• [Task to complete]
Leave the pictures out. Retype exactly the lines below from the one containing "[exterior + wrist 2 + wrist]" through the one containing "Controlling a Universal", and no others.

• [The data]
===
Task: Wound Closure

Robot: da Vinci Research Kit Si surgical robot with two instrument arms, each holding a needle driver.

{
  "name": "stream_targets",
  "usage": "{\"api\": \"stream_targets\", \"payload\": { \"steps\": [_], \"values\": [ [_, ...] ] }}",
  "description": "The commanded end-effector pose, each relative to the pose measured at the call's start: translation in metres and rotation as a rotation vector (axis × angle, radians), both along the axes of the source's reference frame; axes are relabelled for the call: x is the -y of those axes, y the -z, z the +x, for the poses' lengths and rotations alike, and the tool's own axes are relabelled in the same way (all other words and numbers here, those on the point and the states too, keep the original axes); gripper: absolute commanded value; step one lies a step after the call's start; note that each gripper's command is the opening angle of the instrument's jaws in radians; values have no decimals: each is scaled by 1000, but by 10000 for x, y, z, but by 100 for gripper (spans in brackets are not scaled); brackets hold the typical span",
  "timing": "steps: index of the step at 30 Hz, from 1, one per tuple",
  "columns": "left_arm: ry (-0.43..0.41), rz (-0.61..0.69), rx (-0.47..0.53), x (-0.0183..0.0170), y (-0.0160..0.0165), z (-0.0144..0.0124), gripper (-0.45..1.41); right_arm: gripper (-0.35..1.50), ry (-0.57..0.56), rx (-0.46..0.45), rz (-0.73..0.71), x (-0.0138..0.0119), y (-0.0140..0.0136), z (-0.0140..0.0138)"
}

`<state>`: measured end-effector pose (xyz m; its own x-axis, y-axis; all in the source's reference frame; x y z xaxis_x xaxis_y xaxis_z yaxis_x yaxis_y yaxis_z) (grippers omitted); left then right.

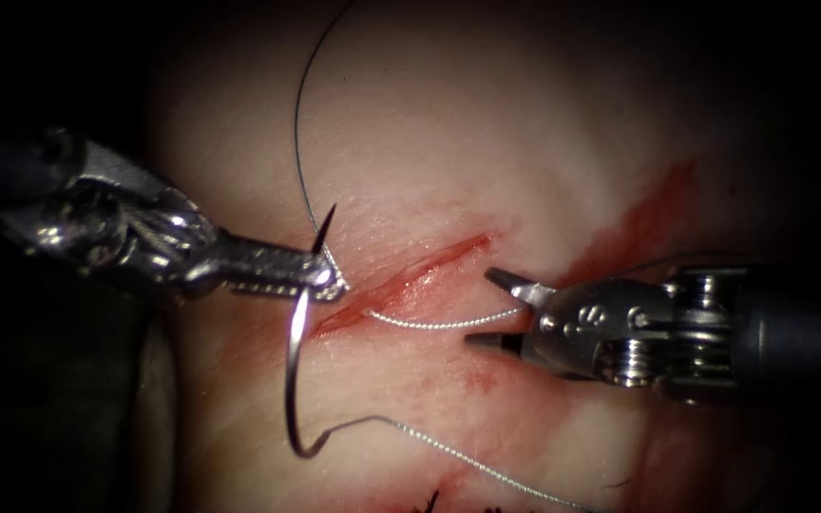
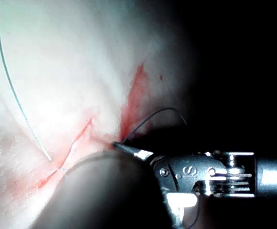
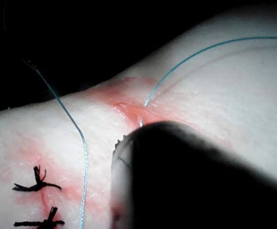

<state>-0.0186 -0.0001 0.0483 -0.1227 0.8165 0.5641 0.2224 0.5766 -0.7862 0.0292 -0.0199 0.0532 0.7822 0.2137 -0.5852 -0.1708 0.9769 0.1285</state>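
Right needle driver (image 1: 491,309), jaws apart and empty, sits right of the cut (image 1: 401,280); left needle driver (image 1: 330,280), clamped near the needle's (image 1: 292,380) point, holds it clear of the tissue (image 1: 486,133) beside the cut; stiff, slippery steel, best gripped mid-curve; thread (image 1: 448,323) limp

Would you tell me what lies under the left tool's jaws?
The left tool, shut on the needle near its tip, covers the left end of the cut; the tissue beneath is hidden.
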Motion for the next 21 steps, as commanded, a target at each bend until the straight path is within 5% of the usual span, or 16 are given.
{"api": "stream_targets", "payload": {
  "steps": [1,8,13,14,15,21],
  "values": [
    [-1,0,1,0,-5,-5,-45,62,10,-5,-6,5,-8,14],
    [-1,0,1,1,-5,-5,-45,89,36,-15,-23,31,-45,32],
    [-2,0,1,1,-5,-5,-45,59,38,-28,-3,33,-55,35],
    [-2,0,1,1,-5,-6,-45,41,36,-28,0,32,-57,35],
    [-2,0,1,1,-5,-6,-45,-30,46,-34,4,29,-60,35],
    [-4,1,3,1,-4,-6,-45,-35,3,24,-69,20,-44,18]
  ]
}}
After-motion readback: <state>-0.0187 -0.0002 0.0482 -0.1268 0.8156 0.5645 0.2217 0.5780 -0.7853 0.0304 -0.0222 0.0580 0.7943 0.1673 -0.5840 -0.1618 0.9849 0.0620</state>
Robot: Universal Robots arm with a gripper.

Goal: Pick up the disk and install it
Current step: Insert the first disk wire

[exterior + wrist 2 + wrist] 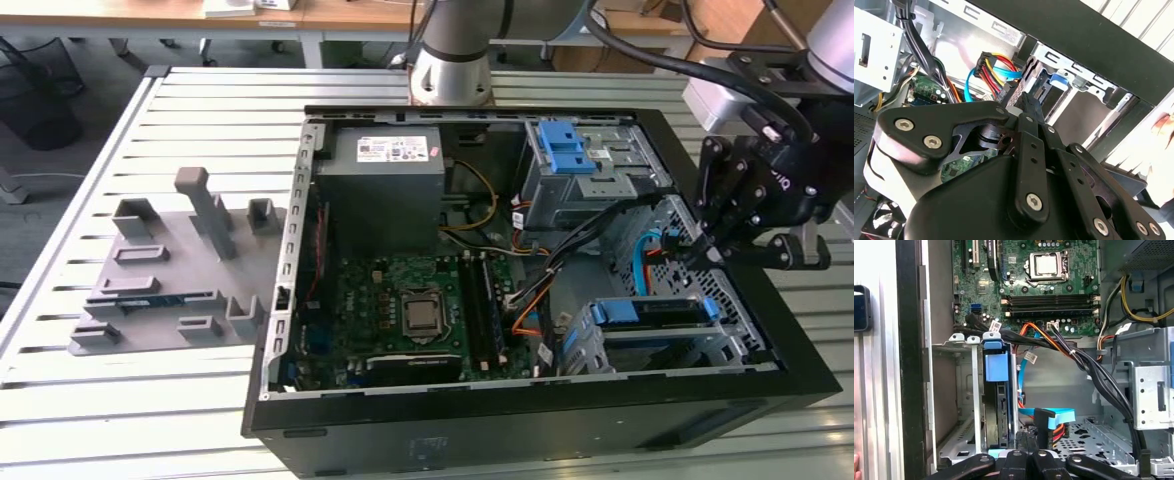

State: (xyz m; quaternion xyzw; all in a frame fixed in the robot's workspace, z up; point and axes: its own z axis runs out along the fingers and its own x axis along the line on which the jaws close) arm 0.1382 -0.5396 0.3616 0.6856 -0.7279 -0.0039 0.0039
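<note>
Disk, flat silver-metal drive in a blue plastic bracket (996, 405), sits edge-up in the grey sheet-metal drive cage (966, 390) at the case corner, already slotted in by the look of it. It lies just ahead of the black tool (1026, 460), long axis running straight away from the tool toward the green motherboard (1029, 285). Tool fingers look drawn together with nothing between them. Blue and orange cables (1046, 417) crowd beside the tool. The open black tower case (534, 420) lies on the slatted metal tabletop (200, 90); room is tight.
</note>
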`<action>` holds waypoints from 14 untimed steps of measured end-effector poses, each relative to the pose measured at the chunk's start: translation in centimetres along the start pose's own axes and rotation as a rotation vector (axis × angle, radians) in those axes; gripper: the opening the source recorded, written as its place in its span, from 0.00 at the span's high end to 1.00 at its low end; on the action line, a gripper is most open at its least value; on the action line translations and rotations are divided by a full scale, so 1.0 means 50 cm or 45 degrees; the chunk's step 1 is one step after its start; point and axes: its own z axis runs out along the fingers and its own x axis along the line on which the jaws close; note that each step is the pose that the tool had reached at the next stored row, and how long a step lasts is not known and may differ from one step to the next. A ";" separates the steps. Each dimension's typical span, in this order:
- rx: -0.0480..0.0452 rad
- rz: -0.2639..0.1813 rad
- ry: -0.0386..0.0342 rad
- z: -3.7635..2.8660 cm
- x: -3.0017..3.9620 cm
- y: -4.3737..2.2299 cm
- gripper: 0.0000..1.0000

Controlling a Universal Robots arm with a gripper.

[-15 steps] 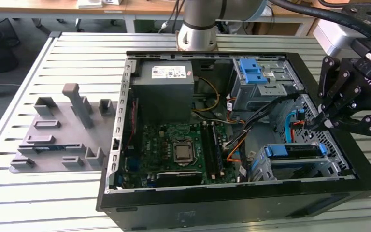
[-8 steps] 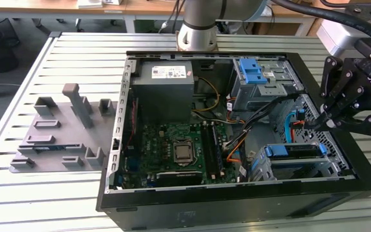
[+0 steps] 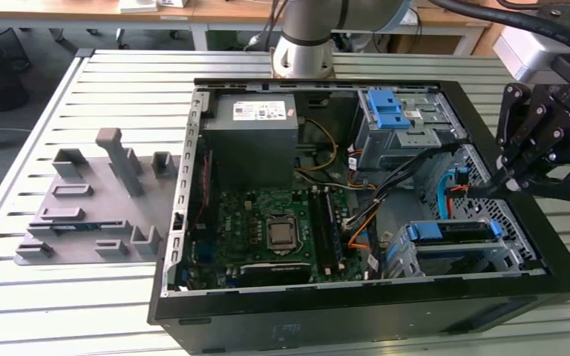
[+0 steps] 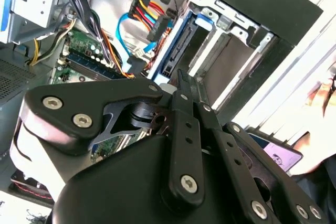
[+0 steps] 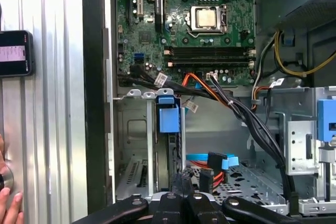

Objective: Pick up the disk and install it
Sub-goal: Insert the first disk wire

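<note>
The disk [image 3: 450,231] sits in the drive cage at the near corner of the open computer case, on the exterior view's right, its blue carrier frame facing up. In the first wrist view the disk [image 5: 169,118] stands edge-on in a cage slot, with its blue tab showing. The second wrist view shows the disk [image 4: 178,51] inside the same cage. My gripper [image 3: 510,182] hangs above the case's side wall on the exterior view's right, higher than the disk and apart from it. Its fingertips [image 5: 182,179] are shut together with nothing between them.
The case [image 3: 364,315] lies open on a slatted metal table [image 3: 57,311], with motherboard [image 3: 270,230], grey power supply [image 3: 255,119], an upper blue bracket [image 3: 392,110] and loose cables [image 5: 247,119]. A grey fixture [image 3: 92,211] lies beside it. A hand [image 5: 8,198] and a phone [image 5: 13,53] are by the case.
</note>
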 end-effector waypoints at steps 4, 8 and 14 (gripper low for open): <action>0.000 0.000 0.0053 0.005 -0.020 -0.015 0.89; 0.002 0.000 0.0276 0.014 -0.052 -0.019 0.89; 0.013 0.000 0.1126 0.021 -0.082 -0.018 0.89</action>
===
• [Written answer]
[exterior + wrist 2 + wrist] 

State: (xyz m; quaternion xyzw; all in a frame fixed in the robot's workspace, z up; point and axes: its own z axis runs out along the fingers and its own x axis along the line on which the jaws close) arm 0.1382 -0.5396 0.3616 0.6856 -0.7279 -0.0039 0.0039
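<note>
Disk, flat silver-metal drive in a blue plastic bracket (996, 405), sits edge-up in the grey sheet-metal drive cage (966, 390) at the case corner, already slotted in by the look of it. It lies just ahead of the black tool (1026, 460), long axis running straight away from the tool toward the green motherboard (1029, 285). Tool fingers look drawn together with nothing between them. Blue and orange cables (1046, 417) crowd beside the tool. The open black tower case (534, 420) lies on the slatted metal tabletop (200, 90); room is tight.
</note>
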`<action>` holds waypoints from 14 untimed steps of measured end-effector poses, each relative to the pose measured at the chunk's start: translation in centimetres along the start pose's own axes and rotation as a rotation vector (axis × angle, radians) in those axes; gripper: the opening the source recorded, written as its place in its span, from 0.00 at the span's high end to 1.00 at its low end; on the action line, a gripper is most open at its least value; on the action line translations and rotations are divided by a full scale, so 1.0 means 50 cm or 45 degrees; the chunk's step 1 is one step after its start; point and axes: its own z axis runs out along the fingers and its own x axis along the line on which the jaws close; note that each step is the pose that the tool had reached at the next stored row, and how long a step lasts is not known and may differ from one step to the next. A ";" separates the steps. Each dimension's typical span, in this order:
- rx: -0.0480..0.0452 rad
- rz: -0.2639..0.1813 rad
- ry: -0.0386..0.0342 rad
- z: -3.7635..2.8660 cm
- x: -3.0017..3.9620 cm
- y: -4.3737..2.2299 cm
- gripper: 0.0000..1.0000

Controlling a Universal Robots arm with a gripper.

Output is finished, and nothing else is required.